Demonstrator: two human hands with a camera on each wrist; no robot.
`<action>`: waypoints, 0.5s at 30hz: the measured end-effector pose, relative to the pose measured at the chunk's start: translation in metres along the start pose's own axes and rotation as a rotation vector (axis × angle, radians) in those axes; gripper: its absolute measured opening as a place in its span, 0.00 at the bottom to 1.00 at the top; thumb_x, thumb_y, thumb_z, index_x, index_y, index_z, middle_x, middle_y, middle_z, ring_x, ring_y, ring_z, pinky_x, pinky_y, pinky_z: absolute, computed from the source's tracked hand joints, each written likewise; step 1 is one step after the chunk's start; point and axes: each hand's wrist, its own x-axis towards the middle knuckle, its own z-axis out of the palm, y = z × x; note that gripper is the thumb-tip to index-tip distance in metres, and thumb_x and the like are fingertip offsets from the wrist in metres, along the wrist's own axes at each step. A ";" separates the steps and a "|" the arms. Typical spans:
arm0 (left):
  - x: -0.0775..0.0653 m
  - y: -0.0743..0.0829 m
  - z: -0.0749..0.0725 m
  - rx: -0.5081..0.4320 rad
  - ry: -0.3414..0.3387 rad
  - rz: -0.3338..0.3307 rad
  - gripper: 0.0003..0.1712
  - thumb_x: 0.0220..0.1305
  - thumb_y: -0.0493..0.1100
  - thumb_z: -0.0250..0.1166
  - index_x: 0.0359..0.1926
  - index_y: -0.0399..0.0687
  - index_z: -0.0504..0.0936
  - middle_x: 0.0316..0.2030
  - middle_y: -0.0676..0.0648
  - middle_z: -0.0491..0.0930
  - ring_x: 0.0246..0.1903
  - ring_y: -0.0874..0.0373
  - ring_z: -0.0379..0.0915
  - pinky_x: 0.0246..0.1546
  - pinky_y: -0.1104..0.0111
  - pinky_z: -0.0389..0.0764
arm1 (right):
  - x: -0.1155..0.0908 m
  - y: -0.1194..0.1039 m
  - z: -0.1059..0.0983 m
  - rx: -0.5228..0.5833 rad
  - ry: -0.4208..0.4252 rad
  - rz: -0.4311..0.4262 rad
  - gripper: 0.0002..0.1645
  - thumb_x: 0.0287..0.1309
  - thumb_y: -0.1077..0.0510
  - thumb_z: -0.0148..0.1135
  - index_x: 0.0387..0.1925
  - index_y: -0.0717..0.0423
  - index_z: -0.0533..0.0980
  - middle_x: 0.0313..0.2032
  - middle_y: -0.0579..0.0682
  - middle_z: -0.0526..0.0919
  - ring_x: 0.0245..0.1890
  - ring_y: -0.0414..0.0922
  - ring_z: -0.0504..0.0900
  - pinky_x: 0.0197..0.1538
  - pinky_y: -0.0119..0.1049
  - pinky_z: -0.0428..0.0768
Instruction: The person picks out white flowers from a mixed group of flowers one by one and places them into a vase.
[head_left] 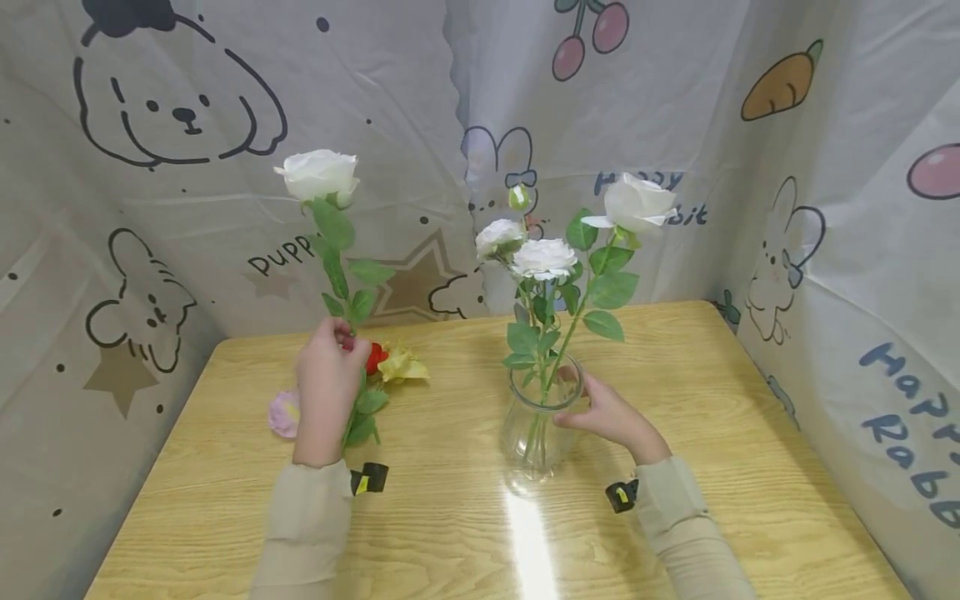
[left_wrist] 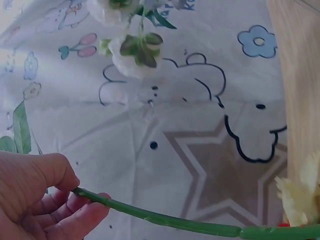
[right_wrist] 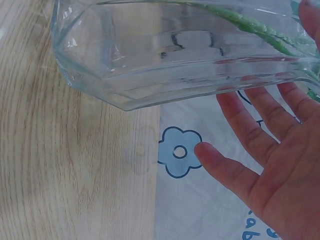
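My left hand [head_left: 327, 392] pinches the green stem of a white rose [head_left: 321, 175] and holds it upright over the left of the table. In the left wrist view, thumb and fingers meet on the stem [left_wrist: 165, 219]. On the right, my right hand [head_left: 617, 419] grips a clear glass vase [head_left: 517, 437] just below its rim. The right wrist view shows fingers against the side of the vase [right_wrist: 130, 65]. In the vase stand a taller white rose [head_left: 637, 204] and a stem with white blooms [head_left: 546, 259] and a bud [head_left: 518, 197].
Beside my left hand lie a yellow flower [head_left: 403, 365], a red flower [head_left: 375, 358] and a pale purple flower [head_left: 283, 413]. Some green leaves [head_left: 363, 427] lie by that wrist. A printed curtain [head_left: 405, 100] rises behind the wooden table [head_left: 442, 533] and along its sides.
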 end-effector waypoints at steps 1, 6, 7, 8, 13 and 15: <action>0.001 0.004 0.001 -0.013 0.004 0.010 0.13 0.52 0.39 0.50 0.38 0.36 0.71 0.31 0.38 0.77 0.27 0.49 0.72 0.26 0.63 0.74 | 0.000 -0.001 0.000 0.002 -0.001 0.000 0.44 0.44 0.49 0.64 0.61 0.57 0.57 0.61 0.63 0.65 0.59 0.62 0.65 0.59 0.63 0.64; 0.003 0.023 0.007 -0.100 -0.016 0.052 0.13 0.53 0.39 0.51 0.39 0.35 0.71 0.32 0.38 0.78 0.31 0.49 0.77 0.30 0.60 0.80 | -0.001 -0.002 0.000 0.002 -0.003 0.004 0.45 0.44 0.49 0.64 0.62 0.57 0.55 0.61 0.62 0.65 0.59 0.62 0.65 0.59 0.63 0.64; 0.003 0.027 0.008 -0.111 -0.019 0.065 0.14 0.53 0.39 0.51 0.39 0.35 0.71 0.32 0.38 0.78 0.30 0.49 0.77 0.30 0.60 0.80 | -0.001 -0.001 0.000 0.001 -0.003 0.006 0.45 0.44 0.49 0.64 0.62 0.57 0.55 0.61 0.62 0.65 0.59 0.62 0.65 0.59 0.63 0.64; 0.003 0.032 0.009 -0.124 -0.029 0.075 0.14 0.54 0.39 0.51 0.40 0.35 0.71 0.32 0.38 0.78 0.30 0.49 0.77 0.30 0.60 0.80 | -0.001 -0.001 0.000 -0.002 -0.002 0.006 0.46 0.44 0.49 0.64 0.62 0.56 0.55 0.61 0.62 0.65 0.58 0.62 0.65 0.59 0.62 0.64; 0.001 0.054 0.014 -0.178 -0.055 0.122 0.13 0.55 0.40 0.51 0.39 0.36 0.71 0.33 0.39 0.78 0.31 0.51 0.78 0.29 0.61 0.80 | -0.001 -0.001 0.000 -0.002 -0.002 0.015 0.45 0.44 0.49 0.64 0.62 0.57 0.55 0.61 0.62 0.65 0.59 0.62 0.64 0.60 0.62 0.64; 0.001 0.064 0.015 -0.197 -0.058 0.136 0.13 0.55 0.40 0.52 0.39 0.37 0.71 0.34 0.40 0.78 0.32 0.52 0.78 0.30 0.61 0.80 | -0.001 -0.001 0.000 -0.001 -0.002 0.020 0.45 0.44 0.50 0.64 0.62 0.57 0.55 0.61 0.62 0.65 0.59 0.62 0.64 0.59 0.62 0.64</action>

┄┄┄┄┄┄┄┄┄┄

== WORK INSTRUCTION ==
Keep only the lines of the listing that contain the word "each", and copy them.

== ANSWER TO THIS PROBLEM ==
Demonstrator: two human hands with a camera on each wrist; no robot.
`<action>`: waypoints, 0.5s at 30hz: the measured end-effector pose, relative to the pose measured at the chunk's start: translation in metres along the start pose's own axes and rotation as a rotation vector (axis × angle, radians) in those axes; gripper: its absolute measured opening as a place in its span, 0.00 at the bottom to 1.00 at the top; thumb_x, thumb_y, thumb_z, index_x, index_y, index_z, middle_x, middle_y, middle_z, ring_x, ring_y, ring_z, pinky_x, pinky_y, pinky_z: absolute, computed from the source's tracked hand joints, each written likewise; step 1 is one step after the chunk's start; point and axes: each hand's wrist, its own x-axis towards the middle knuckle, its own z-axis out of the palm, y = z × x; note that gripper is the thumb-tip to index-tip distance in metres, and thumb_x and the like are fingertip offsets from the wrist in metres, along the wrist's own axes at each step. A ";" separates the steps and a "|" the arms. Typical spans:

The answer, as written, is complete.